== Segment start ==

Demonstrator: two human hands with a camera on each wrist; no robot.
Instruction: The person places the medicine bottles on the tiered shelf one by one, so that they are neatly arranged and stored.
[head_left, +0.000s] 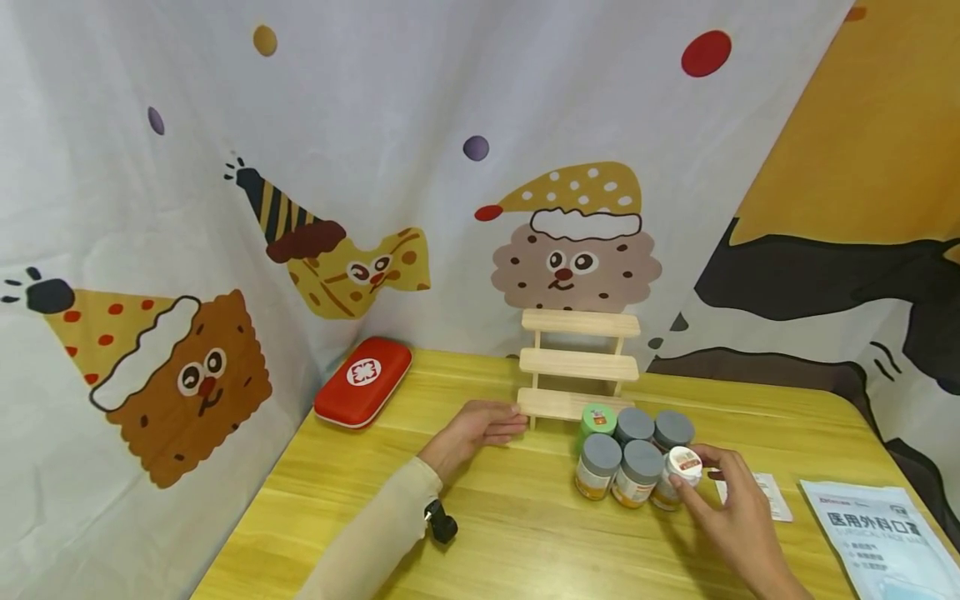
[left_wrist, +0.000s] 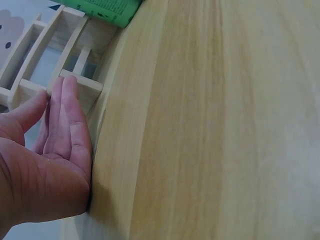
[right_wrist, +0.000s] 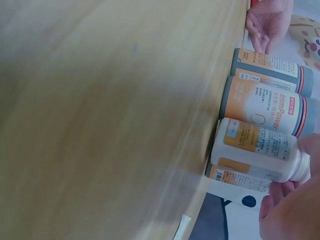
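Observation:
My left hand [head_left: 480, 425] rests on the table with straight fingers, fingertips at the left end of the bottom step of a small three-tier wooden shelf [head_left: 579, 364]. The left wrist view shows the fingers against the shelf's side [left_wrist: 82, 85]. With thumb and fingers, my right hand [head_left: 738, 504] holds a white pill bottle [right_wrist: 257, 147] near its cap [head_left: 685, 461]. The bottle stands upright at the right front of a tight group. Beside it are grey-capped jars [head_left: 637, 471] with orange and white labels, and a green-lidded jar [head_left: 598, 418] close to the shelf.
A red zip case [head_left: 363, 383] lies at the table's back left. To the right are a blue-white surgical mask packet [head_left: 885, 533] and a small white paper packet [head_left: 772, 496], partly behind my right hand. A cartoon-printed cloth [head_left: 420, 100] hangs behind the table.

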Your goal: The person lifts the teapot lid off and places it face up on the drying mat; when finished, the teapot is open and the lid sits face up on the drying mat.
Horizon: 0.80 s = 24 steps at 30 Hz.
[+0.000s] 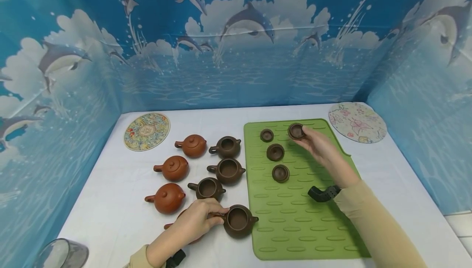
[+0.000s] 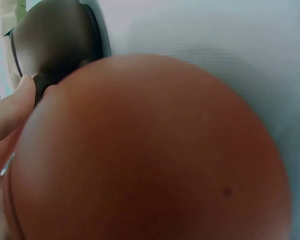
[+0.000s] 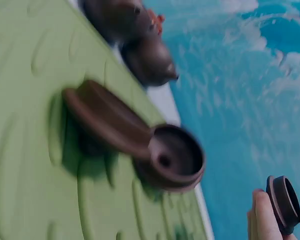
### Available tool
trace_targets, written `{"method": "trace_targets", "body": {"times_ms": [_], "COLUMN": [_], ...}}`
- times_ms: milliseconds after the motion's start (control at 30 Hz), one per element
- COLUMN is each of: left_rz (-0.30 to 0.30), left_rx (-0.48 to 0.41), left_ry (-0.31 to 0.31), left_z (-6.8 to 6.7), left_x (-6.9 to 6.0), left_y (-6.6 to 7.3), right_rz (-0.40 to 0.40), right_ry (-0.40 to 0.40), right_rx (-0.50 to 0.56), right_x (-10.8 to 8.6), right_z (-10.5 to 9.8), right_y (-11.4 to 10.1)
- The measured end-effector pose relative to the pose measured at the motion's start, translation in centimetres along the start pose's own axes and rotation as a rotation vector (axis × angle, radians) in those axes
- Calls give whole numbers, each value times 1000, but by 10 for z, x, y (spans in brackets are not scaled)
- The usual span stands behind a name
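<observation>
My left hand [image 1: 202, 219] pinches the handle of a dark brown lidless teapot [image 1: 239, 222] beside the green mat's left edge. In the left wrist view a reddish-brown teapot [image 2: 155, 155] fills the foreground, partly hiding the dark teapot [image 2: 57, 37] and the fingers. Over the mat's upper part, my right hand [image 1: 321, 145] holds a dark brown teapot lid [image 1: 296, 131] by its rim, hollow side facing up. Several other dark lids, one of them this lid [image 1: 275, 152], lie upside down on the mat to its left.
Dark lidless teapots [image 1: 228, 171] stand in a column left of the green mat [image 1: 295, 235]. Lidded reddish-brown teapots [image 1: 168, 198] form another column further left. Round patterned discs lie at back left [image 1: 147, 132] and back right [image 1: 357, 122]. A glass [image 1: 64, 253] sits at front left.
</observation>
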<state>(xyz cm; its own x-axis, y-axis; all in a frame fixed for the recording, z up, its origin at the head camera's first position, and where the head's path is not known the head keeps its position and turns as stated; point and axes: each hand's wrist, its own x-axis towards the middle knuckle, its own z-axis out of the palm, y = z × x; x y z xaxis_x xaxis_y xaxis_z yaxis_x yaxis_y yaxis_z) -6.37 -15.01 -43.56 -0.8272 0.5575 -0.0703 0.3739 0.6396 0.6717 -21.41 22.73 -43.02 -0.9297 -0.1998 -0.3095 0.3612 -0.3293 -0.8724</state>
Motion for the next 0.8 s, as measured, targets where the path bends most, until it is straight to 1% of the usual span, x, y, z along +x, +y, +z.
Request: {"method": "trace_targets", "body": {"times_ms": [33, 100, 233, 333, 433, 533, 667, 800], "left_rz": [-1, 0, 11, 17, 17, 16, 25, 37], "left_rx": [-3, -3, 11, 22, 24, 23, 17, 19], "left_ry": [0, 2, 4, 3, 1, -1, 3, 6], "left_z": [0, 0, 0, 0, 0, 0, 1, 1], "left_x": [0, 0, 0, 0, -1, -1, -1, 1], "left_y": [0, 0, 0, 0, 1, 1, 0, 0], "right_rz": [1, 4, 26, 25, 7, -10, -31, -53], "right_ry": [22, 75, 173, 218, 247, 276, 290, 318], "right_rx": [-49, -179, -468, -597, -696, -765, -782, -838], "right_x": [5, 13, 28, 36, 41, 45, 47, 48], "right_z": [-1, -2, -3, -4, -5, -7, -9, -9], "right_y": [1, 3, 8, 12, 15, 19, 23, 25]}}
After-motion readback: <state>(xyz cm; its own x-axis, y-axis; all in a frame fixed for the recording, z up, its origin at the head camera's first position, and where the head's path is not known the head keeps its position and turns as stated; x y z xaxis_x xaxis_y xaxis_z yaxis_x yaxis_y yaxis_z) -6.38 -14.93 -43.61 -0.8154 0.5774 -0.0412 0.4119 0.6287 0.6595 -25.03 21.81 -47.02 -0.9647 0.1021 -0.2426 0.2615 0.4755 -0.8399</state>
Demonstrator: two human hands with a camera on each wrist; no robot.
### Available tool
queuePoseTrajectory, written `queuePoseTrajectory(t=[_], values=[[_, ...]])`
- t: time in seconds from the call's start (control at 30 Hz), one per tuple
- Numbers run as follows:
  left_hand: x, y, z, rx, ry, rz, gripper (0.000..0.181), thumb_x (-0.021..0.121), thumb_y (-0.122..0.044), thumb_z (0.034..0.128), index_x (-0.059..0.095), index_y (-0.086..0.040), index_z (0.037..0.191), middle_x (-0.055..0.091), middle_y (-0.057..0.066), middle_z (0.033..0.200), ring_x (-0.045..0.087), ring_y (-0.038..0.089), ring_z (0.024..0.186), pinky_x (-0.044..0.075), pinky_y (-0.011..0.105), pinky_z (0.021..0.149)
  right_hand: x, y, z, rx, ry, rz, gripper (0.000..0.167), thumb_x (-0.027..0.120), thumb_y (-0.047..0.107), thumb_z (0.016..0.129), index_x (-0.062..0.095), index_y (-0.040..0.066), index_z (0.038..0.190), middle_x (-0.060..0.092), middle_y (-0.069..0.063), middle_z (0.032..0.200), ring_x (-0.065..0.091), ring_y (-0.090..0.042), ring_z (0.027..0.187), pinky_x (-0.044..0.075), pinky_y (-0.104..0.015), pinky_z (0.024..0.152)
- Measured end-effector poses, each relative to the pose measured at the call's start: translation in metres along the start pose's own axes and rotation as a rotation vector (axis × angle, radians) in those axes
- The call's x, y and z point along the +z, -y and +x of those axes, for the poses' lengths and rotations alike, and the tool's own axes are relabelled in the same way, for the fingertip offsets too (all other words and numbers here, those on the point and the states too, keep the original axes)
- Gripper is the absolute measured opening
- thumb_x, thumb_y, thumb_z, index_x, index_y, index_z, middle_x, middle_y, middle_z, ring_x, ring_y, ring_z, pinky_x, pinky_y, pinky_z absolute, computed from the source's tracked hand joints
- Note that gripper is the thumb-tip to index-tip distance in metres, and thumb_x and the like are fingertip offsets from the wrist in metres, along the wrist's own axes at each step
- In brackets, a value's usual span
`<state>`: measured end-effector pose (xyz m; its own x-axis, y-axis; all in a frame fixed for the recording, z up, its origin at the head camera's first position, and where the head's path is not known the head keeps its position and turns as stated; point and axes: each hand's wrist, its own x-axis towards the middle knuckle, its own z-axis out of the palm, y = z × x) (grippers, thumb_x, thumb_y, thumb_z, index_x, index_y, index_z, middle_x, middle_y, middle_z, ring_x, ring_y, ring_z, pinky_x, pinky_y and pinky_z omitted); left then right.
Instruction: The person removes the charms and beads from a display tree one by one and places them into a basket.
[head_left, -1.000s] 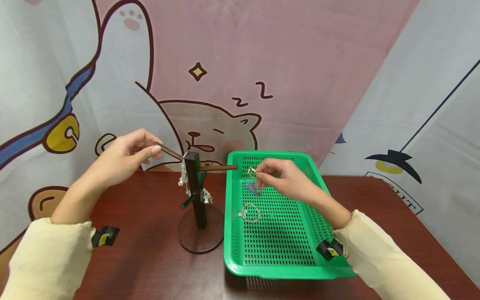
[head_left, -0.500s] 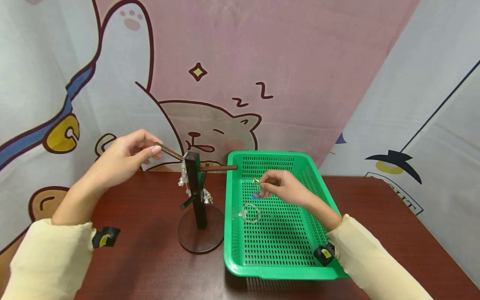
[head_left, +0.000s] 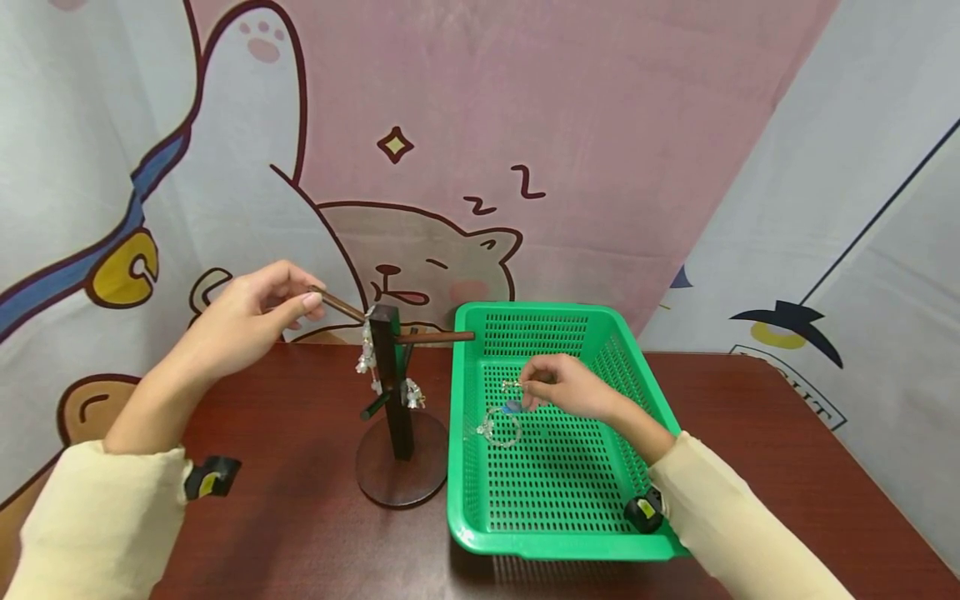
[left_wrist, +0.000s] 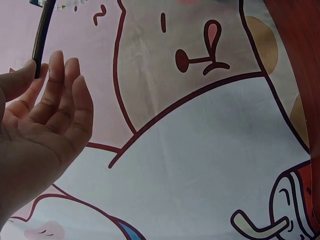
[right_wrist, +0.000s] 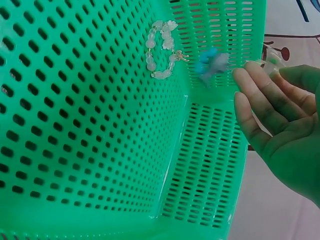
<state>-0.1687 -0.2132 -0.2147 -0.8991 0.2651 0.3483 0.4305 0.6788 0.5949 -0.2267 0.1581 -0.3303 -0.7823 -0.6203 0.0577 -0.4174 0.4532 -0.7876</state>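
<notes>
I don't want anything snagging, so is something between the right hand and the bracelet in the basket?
Yes: the blue charm the right hand holds lies between it and the bracelet; whether charm and bracelet touch is unclear.

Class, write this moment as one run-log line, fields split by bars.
left hand: pinches peg of stand | right hand: holds charm over basket | bracelet: in basket | beads: hang on stand

A reddish-brown tabletop (head_left: 285,508) stands before a wrinkled cloth backdrop (head_left: 615,125) printed with cartoons. A sleeping bear (head_left: 420,250) shows on pink, a white paw (head_left: 251,104), blue band (head_left: 160,169) and yellow bell (head_left: 120,275) to its left.
</notes>
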Motion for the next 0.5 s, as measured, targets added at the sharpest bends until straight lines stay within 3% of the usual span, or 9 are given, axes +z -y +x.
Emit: queuePoseTrajectory(t=[0.17, 0.37, 0.5], values=[[0.0005, -0.0001, -0.0003, 0.005, -0.005, 0.004, 0.021, 0.050, -0.019, 0.0954, 0.057, -0.005, 0.109, 0.063, 0.011, 0.092, 0.054, 0.014, 0.074, 0.043, 0.024, 0.061, -0.0005, -0.0017, -0.0009, 0.013, 0.002, -0.001, 0.011, 0.049, 0.003, 0.092, 0.059, 0.000, 0.096, 0.064, -0.004, 0.076, 0.061, -0.021, 0.068, 0.048, -0.031, 0.060], [0.0015, 0.0005, -0.0010, -0.003, -0.006, 0.007, 0.022, 0.052, -0.020, 0.0943, 0.056, -0.006, 0.110, 0.063, 0.009, 0.093, 0.054, 0.010, 0.073, 0.042, 0.024, 0.059, -0.0009, -0.0034, -0.0012, 0.029, 0.006, 0.001, 0.013, 0.049, 0.004, 0.092, 0.059, -0.001, 0.101, 0.065, -0.006, 0.078, 0.062, -0.033, 0.074, 0.049, -0.032, 0.063], [0.0025, 0.0003, -0.0038, -0.005, -0.009, 0.015, 0.025, 0.053, -0.021, 0.0939, 0.055, -0.007, 0.114, 0.064, 0.009, 0.093, 0.054, 0.012, 0.070, 0.041, 0.026, 0.058, -0.0013, -0.0029, -0.0012, 0.037, 0.004, -0.002, 0.014, 0.051, 0.005, 0.092, 0.060, 0.000, 0.101, 0.065, -0.006, 0.078, 0.062, -0.032, 0.073, 0.049, -0.033, 0.064]])
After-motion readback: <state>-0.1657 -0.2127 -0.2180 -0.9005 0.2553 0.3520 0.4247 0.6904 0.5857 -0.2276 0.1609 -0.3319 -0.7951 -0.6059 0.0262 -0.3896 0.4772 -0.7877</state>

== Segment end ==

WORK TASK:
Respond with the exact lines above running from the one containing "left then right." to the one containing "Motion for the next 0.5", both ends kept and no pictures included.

RESPONSE AREA:
`<state>`: measured end-effector pose (xyz m; its own x-axis, y-axis; all in a frame fixed for the recording, z up, its origin at the head camera's first position, and where the head's path is not known the head keeps its position and turns as stated; point and axes: each hand's wrist, its own x-axis towards the middle knuckle, its own z-axis out of the palm, y = z × x) (grippers, thumb_x, thumb_y, thumb_z, index_x, index_y, index_z, middle_x, middle_y, middle_z, ring_x, ring_y, ring_z, pinky_x, pinky_y and pinky_z omitted); left then right.
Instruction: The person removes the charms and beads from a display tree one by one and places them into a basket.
[head_left, -1.000s] 
[head_left, -0.500s] 
[head_left, +0.000s] 
[left_wrist, +0.000s] 
[right_wrist, +0.000s] 
<state>-0.1687 -0.2132 -0.2147 -0.8991 0.2651 0.3483 0.4305 0.6788 0.5949 -0.2267 0.1581 -0.3303 -0.7823 -0.6203 0.0577 -0.4174 0.4532 -0.7876</state>
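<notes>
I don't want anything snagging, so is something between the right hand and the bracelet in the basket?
Yes: the blue charm the right hand holds lies between it and the bracelet; whether charm and bracelet touch is unclear.

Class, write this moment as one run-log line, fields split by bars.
left hand: pinches peg of stand | right hand: holds charm over basket | bracelet: in basket | beads: hang on stand

A reddish-brown tabletop (head_left: 285,508) stands before a wrinkled cloth backdrop (head_left: 615,125) printed with cartoons. A sleeping bear (head_left: 420,250) shows on pink, a white paw (head_left: 251,104), blue band (head_left: 160,169) and yellow bell (head_left: 120,275) to its left.
</notes>
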Motion for the next 0.5 s, as measured, targets added at the sharpest bends until straight lines stay within 3% of the usual span, or 9 are given, axes +z -y +x.

This answer requires nothing further.